Set down, exactly and with no pictures, the line that contains "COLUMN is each" and all lines after it in the listing.
=== Section Start ===
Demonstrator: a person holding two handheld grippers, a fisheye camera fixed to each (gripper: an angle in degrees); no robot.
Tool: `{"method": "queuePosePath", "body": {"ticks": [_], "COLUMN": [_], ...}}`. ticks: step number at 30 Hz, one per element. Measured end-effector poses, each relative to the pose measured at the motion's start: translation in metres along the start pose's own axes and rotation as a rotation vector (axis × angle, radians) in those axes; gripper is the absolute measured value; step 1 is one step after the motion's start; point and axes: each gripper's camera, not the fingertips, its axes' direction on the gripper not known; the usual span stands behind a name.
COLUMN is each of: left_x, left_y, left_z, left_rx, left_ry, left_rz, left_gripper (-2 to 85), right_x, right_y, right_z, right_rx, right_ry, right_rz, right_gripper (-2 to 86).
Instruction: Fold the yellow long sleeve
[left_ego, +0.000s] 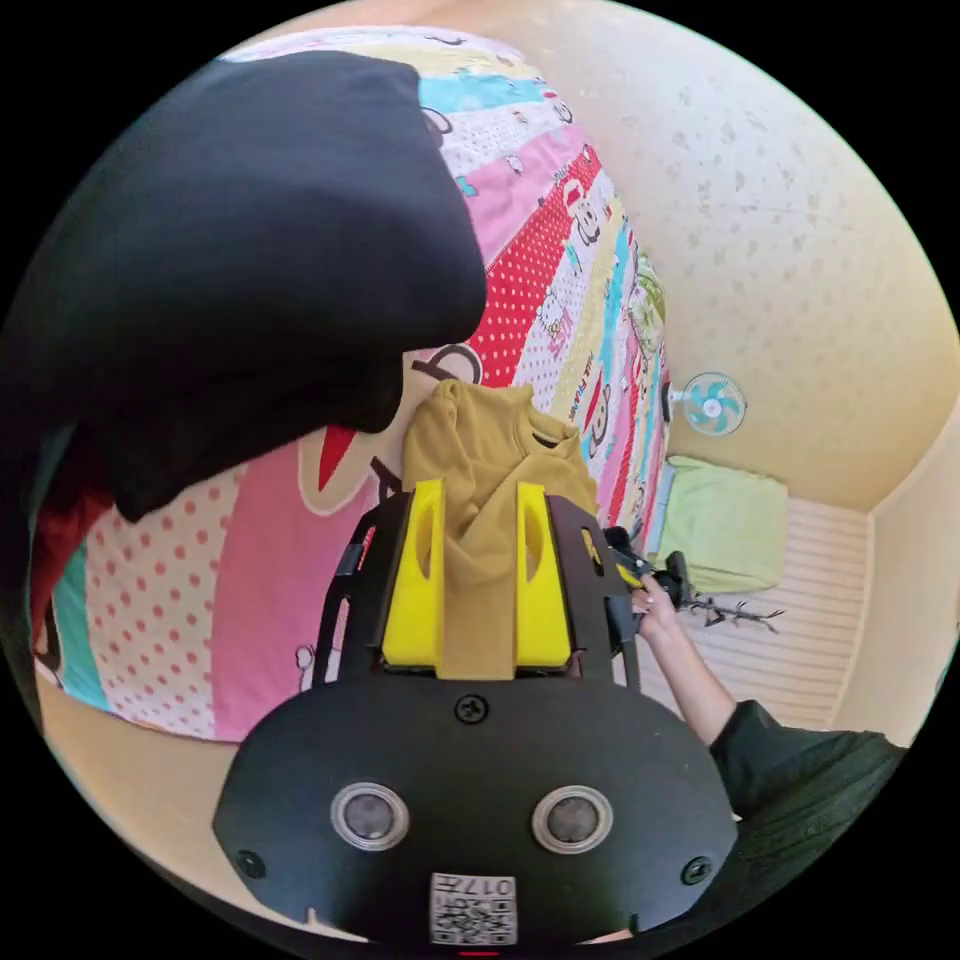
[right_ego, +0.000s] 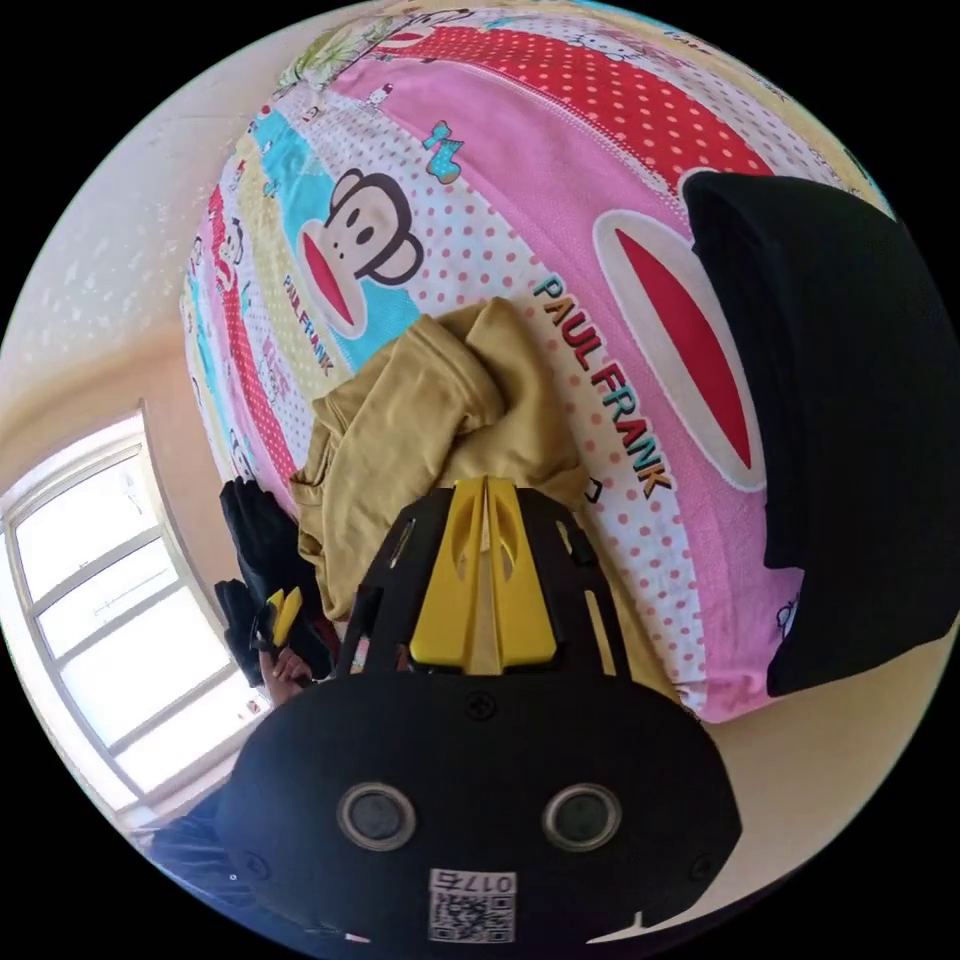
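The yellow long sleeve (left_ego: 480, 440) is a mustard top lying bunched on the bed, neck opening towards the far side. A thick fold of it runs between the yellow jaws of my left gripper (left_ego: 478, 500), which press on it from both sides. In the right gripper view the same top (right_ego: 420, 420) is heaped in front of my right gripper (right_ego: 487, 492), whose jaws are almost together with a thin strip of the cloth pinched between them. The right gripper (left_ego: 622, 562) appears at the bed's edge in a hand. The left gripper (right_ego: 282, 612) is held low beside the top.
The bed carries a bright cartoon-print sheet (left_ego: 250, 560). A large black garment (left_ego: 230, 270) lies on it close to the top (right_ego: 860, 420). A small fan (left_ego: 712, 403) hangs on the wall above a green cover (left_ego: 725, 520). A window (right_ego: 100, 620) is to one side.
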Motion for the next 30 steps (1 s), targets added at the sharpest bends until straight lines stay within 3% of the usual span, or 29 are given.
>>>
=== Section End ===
**SOLUTION TO THIS PROBLEM**
COLUMN is each of: left_x, left_y, left_z, left_rx, left_ry, left_rz, left_gripper (-2 to 85), right_x, right_y, right_z, right_rx, right_ry, right_rz, right_gripper (-2 to 86).
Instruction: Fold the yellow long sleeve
[left_ego, +0.000s] 
[right_ego, +0.000s] 
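The yellow long sleeve (left_ego: 480, 440) is a mustard top lying bunched on the bed, neck opening towards the far side. A thick fold of it runs between the yellow jaws of my left gripper (left_ego: 478, 500), which press on it from both sides. In the right gripper view the same top (right_ego: 420, 420) is heaped in front of my right gripper (right_ego: 487, 492), whose jaws are almost together with a thin strip of the cloth pinched between them. The right gripper (left_ego: 622, 562) appears at the bed's edge in a hand. The left gripper (right_ego: 282, 612) is held low beside the top.
The bed carries a bright cartoon-print sheet (left_ego: 250, 560). A large black garment (left_ego: 230, 270) lies on it close to the top (right_ego: 860, 420). A small fan (left_ego: 712, 403) hangs on the wall above a green cover (left_ego: 725, 520). A window (right_ego: 100, 620) is to one side.
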Motion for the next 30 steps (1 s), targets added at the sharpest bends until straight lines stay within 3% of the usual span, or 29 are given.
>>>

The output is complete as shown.